Most small- to medium-sized investors in the FOREX markets use the form of investment strategy known as Technical Analysis. This technique stems from the assumption that all information about the market and a particular currency's future fluctuations can be found in the price chain. In other words, all of the factors which have an effect on the price of the currency have already been considered by the market and are therefore reflected in the price. The investor who uses Technical Analysis bases his investment decision on three essential suppositions: that the movement of the market inherently considers all factors; that the movement of prices is purposeful and directly tied to these events; and that history repeats itself. This investor considers the highest and lowest prices of a currency, its opening and closing prices, and its volume of transactions. He or she does not try to predict long-term trends, but simply looks at what has happened to that currency in the recent past, and supposes that the small short-term fluctuations will generally continue as they have before.
An investor who utilizes Fundamental Analysis studies the current situations in the country of the currency, including such things as economy, political situation, and other related information. A country's economy can be quantifiably defined by measurements of its Central Bank's interest rate, its unemployment level, its tax policy and the rate of inflation. The prudent investor also knows, however, that less measurable conditions and occurrences can also impact a nation’s economy. He or she must furthermore keep in mind the expectations and anticipations of other market participants.

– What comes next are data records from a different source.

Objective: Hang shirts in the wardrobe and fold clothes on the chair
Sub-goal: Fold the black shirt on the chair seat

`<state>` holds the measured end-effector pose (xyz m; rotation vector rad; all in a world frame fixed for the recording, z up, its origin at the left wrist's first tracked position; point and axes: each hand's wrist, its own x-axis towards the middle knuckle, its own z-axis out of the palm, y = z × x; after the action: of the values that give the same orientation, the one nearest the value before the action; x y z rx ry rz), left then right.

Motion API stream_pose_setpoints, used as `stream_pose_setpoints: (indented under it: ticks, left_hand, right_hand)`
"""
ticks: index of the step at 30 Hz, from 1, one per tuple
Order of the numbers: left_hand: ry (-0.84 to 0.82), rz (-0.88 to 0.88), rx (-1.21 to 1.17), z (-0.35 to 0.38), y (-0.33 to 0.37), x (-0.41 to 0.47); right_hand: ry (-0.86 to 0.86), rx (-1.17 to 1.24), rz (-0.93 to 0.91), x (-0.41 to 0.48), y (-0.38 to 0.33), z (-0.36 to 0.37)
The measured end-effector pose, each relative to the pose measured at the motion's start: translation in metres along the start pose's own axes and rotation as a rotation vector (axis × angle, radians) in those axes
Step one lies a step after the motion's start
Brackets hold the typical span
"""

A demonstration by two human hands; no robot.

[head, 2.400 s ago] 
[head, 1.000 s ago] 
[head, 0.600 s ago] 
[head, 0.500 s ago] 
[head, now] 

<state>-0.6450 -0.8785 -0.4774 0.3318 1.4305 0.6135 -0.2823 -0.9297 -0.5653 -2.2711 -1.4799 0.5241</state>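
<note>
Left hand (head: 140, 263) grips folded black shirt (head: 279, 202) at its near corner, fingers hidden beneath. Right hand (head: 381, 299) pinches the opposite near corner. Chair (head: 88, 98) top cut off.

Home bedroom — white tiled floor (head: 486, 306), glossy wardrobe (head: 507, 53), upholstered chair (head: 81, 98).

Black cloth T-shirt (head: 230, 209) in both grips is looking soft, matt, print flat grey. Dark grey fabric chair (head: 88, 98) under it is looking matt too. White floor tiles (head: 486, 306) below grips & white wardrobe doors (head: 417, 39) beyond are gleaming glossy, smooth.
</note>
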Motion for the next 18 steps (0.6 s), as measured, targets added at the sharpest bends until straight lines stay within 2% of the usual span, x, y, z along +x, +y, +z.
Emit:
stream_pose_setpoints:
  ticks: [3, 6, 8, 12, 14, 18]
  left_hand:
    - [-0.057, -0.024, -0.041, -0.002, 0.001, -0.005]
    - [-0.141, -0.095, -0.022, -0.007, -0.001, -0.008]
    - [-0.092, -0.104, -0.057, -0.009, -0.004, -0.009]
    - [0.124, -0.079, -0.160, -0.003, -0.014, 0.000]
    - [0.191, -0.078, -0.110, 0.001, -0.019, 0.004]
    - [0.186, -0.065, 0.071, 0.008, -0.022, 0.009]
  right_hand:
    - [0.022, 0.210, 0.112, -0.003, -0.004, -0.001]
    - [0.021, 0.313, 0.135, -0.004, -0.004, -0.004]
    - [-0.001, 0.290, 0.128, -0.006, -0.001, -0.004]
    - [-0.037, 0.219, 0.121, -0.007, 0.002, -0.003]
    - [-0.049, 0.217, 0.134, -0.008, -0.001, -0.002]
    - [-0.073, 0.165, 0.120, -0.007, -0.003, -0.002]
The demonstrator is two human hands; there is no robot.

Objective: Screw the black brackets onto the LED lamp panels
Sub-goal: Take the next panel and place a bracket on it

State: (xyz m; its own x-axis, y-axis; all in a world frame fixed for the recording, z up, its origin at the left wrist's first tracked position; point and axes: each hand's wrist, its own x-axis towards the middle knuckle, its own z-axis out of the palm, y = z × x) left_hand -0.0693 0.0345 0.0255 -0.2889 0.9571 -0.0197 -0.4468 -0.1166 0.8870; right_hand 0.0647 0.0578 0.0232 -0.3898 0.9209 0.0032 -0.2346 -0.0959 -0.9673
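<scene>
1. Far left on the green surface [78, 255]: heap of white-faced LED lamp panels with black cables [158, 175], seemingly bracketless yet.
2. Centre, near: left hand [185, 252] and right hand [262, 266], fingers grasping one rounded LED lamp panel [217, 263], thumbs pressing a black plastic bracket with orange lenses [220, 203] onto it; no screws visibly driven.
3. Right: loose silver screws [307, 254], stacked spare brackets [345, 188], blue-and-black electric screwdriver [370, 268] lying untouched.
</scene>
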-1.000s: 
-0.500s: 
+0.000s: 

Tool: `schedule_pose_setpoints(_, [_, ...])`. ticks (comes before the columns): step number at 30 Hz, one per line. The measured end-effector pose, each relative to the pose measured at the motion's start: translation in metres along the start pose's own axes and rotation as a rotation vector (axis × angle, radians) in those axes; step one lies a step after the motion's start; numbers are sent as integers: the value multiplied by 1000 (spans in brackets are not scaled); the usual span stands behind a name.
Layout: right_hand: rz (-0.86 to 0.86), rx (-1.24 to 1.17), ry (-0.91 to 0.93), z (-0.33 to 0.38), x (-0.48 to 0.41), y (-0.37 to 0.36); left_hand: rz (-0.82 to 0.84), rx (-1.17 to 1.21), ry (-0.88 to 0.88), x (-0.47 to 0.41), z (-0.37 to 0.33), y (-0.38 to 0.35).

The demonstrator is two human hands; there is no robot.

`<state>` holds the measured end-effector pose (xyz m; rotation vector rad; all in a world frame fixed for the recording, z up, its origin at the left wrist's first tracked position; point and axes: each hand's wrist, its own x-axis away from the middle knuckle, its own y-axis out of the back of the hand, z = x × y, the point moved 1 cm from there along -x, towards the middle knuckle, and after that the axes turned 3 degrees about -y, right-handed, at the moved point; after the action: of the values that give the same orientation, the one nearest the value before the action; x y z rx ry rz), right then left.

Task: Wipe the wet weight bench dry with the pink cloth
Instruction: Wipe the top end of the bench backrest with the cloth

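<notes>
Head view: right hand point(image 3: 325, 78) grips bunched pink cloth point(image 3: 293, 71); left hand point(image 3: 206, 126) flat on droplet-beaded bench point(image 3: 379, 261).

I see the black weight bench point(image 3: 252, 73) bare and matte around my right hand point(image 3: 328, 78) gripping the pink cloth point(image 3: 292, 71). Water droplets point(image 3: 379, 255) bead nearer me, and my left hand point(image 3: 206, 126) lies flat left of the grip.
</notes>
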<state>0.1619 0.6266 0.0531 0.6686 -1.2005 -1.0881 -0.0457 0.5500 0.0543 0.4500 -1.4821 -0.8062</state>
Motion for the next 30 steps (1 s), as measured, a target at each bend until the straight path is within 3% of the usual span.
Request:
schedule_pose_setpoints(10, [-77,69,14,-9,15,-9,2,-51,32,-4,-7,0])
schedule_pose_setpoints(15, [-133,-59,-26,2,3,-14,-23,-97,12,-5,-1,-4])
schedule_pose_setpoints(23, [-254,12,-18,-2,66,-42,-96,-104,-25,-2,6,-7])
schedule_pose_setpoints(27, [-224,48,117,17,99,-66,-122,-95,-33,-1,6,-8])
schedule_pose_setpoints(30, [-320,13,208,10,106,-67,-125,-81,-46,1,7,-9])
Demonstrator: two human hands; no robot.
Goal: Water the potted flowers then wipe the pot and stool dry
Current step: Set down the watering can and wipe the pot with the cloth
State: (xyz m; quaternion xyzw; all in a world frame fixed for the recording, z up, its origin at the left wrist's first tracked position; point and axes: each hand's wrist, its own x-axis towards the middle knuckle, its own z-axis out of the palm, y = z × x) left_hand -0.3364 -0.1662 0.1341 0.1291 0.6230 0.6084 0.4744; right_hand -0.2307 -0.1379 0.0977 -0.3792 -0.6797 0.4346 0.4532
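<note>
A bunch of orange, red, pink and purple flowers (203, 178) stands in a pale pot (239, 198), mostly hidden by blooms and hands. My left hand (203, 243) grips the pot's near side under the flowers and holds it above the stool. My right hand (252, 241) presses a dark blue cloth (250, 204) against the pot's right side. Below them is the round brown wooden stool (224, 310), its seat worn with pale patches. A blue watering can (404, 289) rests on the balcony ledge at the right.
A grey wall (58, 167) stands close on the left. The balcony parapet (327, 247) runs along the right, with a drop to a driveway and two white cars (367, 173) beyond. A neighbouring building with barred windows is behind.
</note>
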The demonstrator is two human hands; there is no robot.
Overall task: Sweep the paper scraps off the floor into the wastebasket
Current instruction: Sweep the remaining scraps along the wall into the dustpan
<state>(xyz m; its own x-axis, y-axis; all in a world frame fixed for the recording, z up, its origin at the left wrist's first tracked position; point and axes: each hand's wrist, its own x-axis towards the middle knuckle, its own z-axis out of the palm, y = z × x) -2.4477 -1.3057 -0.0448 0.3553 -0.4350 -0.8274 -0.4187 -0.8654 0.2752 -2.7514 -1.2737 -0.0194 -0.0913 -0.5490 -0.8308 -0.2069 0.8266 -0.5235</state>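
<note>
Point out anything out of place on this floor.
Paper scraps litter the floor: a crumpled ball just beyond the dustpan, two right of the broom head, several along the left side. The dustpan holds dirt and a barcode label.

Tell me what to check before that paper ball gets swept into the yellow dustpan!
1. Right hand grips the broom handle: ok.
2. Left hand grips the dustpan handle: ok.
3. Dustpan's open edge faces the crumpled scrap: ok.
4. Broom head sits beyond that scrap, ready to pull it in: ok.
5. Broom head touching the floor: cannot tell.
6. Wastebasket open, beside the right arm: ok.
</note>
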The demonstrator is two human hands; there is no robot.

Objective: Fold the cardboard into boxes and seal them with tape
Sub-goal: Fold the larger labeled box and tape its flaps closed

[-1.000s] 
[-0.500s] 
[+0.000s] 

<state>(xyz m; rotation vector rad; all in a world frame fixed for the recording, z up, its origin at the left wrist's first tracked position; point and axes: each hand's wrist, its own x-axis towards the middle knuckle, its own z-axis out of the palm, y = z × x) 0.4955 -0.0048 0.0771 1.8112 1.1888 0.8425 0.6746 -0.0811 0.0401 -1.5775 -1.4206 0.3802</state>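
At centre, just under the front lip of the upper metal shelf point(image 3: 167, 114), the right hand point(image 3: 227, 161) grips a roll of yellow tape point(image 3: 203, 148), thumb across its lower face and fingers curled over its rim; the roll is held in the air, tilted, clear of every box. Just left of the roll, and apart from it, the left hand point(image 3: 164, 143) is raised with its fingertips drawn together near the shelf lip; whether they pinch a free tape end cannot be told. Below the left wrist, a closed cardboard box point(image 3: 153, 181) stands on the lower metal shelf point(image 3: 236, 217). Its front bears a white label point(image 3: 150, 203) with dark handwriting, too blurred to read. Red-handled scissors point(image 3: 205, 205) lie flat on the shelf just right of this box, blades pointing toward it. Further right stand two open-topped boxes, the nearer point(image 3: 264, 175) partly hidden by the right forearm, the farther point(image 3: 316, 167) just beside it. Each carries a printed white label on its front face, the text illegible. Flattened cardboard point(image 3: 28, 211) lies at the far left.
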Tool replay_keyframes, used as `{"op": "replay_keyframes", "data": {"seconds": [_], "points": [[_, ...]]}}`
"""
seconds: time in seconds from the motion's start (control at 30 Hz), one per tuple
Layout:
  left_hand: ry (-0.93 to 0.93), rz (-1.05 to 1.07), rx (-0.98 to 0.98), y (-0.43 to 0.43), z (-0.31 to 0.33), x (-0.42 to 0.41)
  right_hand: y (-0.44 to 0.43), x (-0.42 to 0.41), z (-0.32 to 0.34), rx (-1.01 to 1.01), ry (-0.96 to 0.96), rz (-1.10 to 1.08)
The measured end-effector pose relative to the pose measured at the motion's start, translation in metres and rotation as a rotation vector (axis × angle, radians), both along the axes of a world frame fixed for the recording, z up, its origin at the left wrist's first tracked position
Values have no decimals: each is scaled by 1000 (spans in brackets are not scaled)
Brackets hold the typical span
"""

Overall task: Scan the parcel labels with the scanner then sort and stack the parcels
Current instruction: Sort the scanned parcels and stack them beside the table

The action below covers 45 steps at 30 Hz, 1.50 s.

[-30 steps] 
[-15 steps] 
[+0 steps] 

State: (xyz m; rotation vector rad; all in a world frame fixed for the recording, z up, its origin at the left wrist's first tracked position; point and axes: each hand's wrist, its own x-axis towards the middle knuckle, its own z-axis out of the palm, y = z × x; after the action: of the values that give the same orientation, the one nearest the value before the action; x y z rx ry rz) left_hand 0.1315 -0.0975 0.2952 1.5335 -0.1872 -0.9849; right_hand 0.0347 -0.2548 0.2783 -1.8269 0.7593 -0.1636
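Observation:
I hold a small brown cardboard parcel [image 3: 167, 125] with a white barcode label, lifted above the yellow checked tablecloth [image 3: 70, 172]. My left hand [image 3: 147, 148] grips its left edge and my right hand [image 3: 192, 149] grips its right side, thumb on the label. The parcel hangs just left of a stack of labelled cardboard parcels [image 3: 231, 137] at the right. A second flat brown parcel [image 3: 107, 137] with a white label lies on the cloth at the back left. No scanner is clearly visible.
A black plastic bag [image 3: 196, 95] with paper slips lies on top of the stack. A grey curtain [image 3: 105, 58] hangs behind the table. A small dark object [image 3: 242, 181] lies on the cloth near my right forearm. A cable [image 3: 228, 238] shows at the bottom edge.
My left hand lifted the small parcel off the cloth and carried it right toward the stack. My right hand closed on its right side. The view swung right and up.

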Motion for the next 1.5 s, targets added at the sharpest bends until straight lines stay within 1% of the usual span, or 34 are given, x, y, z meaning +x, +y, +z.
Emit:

Just as in any stock market, the value of a currency is also based in large part on the perceptions of and anticipations about that currency, and not solely on the reality of its condition.
While the risk certainly is substantial, the ability to conduct marginal trading in the FOREX market allows for potentially enormous profits relative to the initial capital investments that are required. The sheer size of the FOREX prevents virtually all attempts by anyone to influence the market for their own personal gain. This has the effect of making the investor feel quite confident that when trading in foreign currency markets he or she has the same opportunity for profit as do other investors around the world. It must be stated, however, that, as with any investment, losses are a possibility. They can, and do, occur. And for the same principle that gives marginal trading its potential for huge gains, the possibility of huge losses is just as great.
Although investing in the FOREX using short-term strategies requires definite assiduousness, experienced investors who utilize a technical analysis can generally feel confident that their ability to read the daily fluctuations of the currency market are sufficient enough to supply them with the knowledge necessary to make informed and prudent decisions.